## WHAT NEEDS TO BE DONE
Using the entries below, show all lines with the string "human".

## DATA RECORDS
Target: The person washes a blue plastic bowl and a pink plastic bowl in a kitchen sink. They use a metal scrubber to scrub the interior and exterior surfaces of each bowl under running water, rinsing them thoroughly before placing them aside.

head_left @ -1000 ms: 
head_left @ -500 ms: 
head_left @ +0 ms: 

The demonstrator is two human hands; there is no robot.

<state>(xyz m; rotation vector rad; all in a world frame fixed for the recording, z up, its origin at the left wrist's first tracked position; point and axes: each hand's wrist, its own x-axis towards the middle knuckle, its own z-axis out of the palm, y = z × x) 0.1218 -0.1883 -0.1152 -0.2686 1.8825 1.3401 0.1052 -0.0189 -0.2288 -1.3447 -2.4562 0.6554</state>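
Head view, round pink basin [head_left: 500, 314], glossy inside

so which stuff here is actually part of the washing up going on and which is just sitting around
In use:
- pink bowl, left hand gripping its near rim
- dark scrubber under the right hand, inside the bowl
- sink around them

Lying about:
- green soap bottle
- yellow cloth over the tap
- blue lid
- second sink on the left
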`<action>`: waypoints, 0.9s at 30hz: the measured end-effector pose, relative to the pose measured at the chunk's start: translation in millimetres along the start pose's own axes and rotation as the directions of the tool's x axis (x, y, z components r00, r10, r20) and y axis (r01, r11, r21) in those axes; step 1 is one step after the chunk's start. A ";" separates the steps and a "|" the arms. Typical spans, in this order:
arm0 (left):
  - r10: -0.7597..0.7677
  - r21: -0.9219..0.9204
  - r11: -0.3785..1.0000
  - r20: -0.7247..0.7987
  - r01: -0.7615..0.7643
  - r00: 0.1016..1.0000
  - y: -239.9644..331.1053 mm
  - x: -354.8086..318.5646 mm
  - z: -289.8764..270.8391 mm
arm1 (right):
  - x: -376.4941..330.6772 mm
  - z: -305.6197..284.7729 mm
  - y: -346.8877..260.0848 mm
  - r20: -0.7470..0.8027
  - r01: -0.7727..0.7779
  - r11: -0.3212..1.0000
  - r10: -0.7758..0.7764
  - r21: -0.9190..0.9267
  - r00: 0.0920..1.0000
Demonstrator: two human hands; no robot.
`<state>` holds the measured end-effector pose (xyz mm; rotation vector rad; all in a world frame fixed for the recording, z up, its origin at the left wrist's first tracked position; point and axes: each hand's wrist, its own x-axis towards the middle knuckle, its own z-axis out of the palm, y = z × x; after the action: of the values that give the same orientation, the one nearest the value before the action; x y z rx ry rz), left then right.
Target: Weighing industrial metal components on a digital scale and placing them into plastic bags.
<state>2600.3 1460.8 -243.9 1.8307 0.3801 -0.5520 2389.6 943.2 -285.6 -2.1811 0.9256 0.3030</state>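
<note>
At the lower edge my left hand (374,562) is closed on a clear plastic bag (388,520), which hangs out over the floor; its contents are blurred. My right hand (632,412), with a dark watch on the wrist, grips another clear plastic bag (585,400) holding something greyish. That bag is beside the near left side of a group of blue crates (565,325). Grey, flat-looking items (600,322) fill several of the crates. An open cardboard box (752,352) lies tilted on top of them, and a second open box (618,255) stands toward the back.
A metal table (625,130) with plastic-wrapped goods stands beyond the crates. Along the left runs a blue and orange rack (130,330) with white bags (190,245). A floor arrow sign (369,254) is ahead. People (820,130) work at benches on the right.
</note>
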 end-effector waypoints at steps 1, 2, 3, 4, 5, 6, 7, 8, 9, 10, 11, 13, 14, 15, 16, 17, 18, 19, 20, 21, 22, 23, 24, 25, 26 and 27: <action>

## OUTPUT OF THE EXERCISE
The demonstrator is two human hands; there is no robot.
Demonstrator: two human hands; no robot.

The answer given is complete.